## WHAT YOU NEED TO DO
The entries follow. Copy every line in which "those" appears.

## DATA FOR THIS TASK
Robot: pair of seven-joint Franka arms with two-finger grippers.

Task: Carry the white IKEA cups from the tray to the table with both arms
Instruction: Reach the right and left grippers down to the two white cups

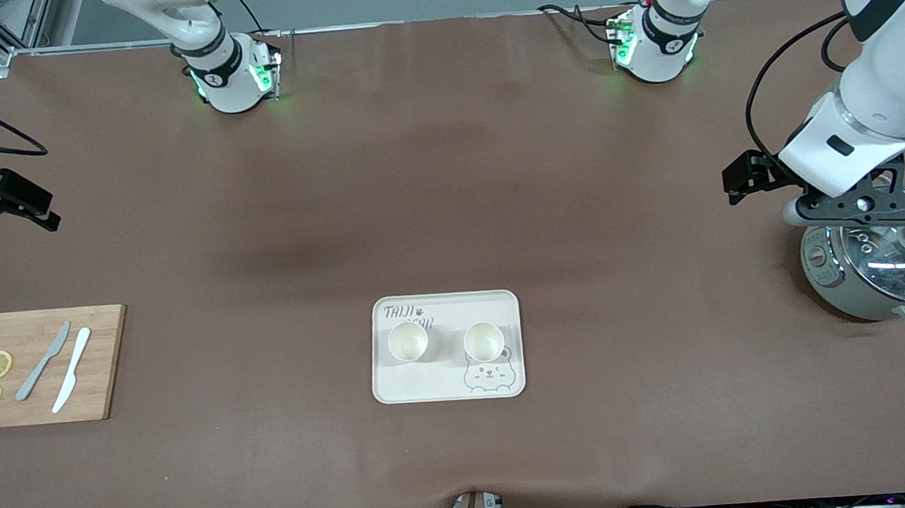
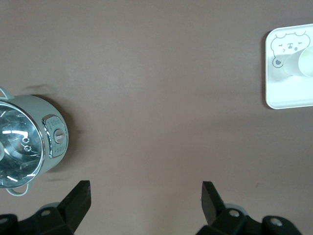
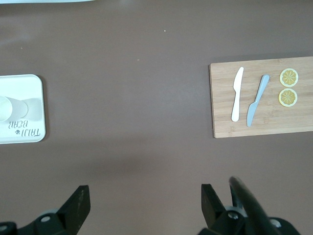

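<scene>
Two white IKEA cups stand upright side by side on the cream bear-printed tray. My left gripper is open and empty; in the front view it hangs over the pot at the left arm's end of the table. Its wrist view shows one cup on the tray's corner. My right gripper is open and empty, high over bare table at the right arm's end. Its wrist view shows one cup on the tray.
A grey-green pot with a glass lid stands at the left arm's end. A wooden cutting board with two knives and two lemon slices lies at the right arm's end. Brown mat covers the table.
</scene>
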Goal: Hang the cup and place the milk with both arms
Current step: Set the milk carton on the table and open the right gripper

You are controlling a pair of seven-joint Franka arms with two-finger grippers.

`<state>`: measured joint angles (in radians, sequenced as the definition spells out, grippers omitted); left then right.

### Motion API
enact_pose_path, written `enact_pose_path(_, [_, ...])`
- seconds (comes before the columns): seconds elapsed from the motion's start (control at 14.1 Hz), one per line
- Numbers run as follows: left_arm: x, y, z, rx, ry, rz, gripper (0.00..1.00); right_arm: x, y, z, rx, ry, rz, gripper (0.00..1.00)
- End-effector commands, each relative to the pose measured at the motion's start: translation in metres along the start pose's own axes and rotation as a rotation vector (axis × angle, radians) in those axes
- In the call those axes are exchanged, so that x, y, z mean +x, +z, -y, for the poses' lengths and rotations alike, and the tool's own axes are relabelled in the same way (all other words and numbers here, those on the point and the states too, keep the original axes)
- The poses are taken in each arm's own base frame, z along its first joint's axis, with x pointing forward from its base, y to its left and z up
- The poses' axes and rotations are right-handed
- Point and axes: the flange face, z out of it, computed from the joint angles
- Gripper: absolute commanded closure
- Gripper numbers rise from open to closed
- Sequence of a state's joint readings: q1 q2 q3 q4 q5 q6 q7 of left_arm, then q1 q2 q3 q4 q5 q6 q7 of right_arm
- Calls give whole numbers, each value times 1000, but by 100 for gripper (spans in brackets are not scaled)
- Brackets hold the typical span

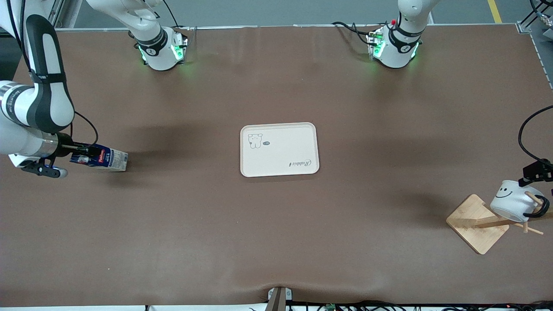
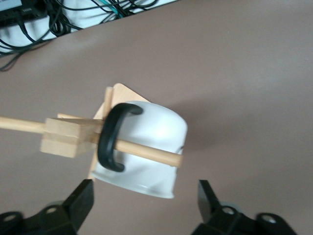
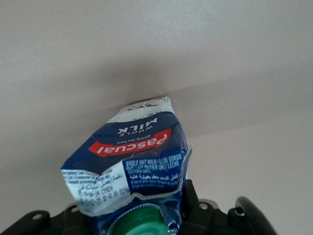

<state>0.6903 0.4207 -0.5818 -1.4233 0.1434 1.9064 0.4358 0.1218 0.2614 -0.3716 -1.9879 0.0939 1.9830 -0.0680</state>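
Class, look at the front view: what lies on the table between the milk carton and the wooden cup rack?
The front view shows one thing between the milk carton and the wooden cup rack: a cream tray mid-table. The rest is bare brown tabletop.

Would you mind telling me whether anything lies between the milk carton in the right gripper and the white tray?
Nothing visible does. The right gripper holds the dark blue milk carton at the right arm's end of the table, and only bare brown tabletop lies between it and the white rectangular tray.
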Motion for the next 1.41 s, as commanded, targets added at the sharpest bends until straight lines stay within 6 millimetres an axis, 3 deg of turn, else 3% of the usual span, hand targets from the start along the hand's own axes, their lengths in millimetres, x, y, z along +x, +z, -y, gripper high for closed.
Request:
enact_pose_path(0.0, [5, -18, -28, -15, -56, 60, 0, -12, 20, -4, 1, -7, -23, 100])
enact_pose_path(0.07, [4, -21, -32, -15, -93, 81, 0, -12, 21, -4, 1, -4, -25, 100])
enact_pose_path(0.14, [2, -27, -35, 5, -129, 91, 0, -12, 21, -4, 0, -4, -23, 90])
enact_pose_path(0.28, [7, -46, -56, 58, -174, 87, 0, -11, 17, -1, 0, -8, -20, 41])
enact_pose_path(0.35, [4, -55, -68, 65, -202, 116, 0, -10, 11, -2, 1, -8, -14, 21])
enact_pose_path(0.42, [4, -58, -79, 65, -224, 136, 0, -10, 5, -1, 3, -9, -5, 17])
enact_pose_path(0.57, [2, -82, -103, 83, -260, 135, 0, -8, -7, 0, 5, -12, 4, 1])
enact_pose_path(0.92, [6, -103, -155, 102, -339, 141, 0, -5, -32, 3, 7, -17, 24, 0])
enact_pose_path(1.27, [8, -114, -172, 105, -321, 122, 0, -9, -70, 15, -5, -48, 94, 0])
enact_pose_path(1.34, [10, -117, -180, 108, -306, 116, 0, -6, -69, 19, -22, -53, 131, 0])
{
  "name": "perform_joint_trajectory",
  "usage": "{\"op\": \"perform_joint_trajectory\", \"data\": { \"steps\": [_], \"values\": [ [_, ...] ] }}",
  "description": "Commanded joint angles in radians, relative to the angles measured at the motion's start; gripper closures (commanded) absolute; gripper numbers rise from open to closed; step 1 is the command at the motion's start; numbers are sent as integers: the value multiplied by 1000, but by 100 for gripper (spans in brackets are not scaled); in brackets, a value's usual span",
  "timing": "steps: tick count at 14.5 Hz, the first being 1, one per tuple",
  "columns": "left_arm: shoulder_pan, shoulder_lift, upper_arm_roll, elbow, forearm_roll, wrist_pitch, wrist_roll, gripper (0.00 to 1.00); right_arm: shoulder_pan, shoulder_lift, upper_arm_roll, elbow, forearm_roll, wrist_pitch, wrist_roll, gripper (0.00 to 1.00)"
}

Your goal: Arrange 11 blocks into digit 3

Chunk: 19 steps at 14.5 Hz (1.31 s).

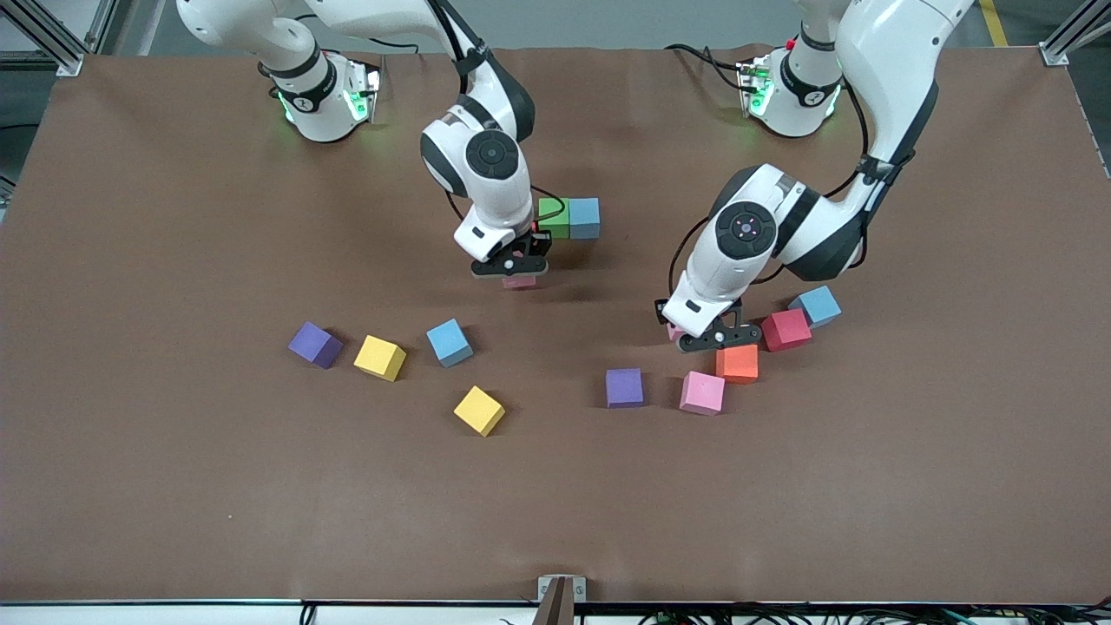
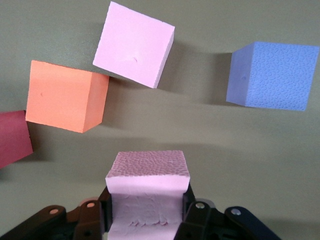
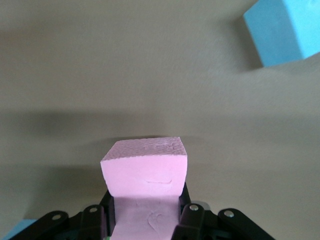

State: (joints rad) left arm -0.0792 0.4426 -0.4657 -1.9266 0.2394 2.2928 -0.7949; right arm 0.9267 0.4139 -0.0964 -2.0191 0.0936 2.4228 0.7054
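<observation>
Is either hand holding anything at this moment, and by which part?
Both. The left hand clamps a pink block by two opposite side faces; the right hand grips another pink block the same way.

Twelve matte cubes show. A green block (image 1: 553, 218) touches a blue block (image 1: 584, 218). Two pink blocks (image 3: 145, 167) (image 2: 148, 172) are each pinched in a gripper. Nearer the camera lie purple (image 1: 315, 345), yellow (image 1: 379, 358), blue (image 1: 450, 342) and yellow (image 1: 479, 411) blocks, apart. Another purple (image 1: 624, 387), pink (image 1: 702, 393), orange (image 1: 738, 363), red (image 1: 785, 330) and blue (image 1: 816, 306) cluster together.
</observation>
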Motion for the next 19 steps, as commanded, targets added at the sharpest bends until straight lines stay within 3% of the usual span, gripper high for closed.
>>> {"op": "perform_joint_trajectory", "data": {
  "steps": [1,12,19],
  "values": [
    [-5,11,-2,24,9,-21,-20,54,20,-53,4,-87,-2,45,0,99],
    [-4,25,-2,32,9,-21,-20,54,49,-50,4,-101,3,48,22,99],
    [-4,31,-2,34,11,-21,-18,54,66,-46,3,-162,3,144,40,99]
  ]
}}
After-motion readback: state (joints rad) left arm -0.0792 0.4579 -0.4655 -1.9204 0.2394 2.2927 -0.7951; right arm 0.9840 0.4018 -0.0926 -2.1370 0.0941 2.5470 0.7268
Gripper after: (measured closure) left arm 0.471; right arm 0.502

## EXPECTED OUTPUT
- End-effector commands, each relative to the pose measured at the motion's start: translation in metres along the start pose's own axes and rotation as a rotation vector (axis × angle, radians) in those axes
- In the call those axes are exchanged, so that x, y, z mean +x, +z, -y, for the poses' lengths and rotations alike, and the tool's own axes are relabelled in the same way (all other words and numbers here, those on the point and the states too, keep the original axes)

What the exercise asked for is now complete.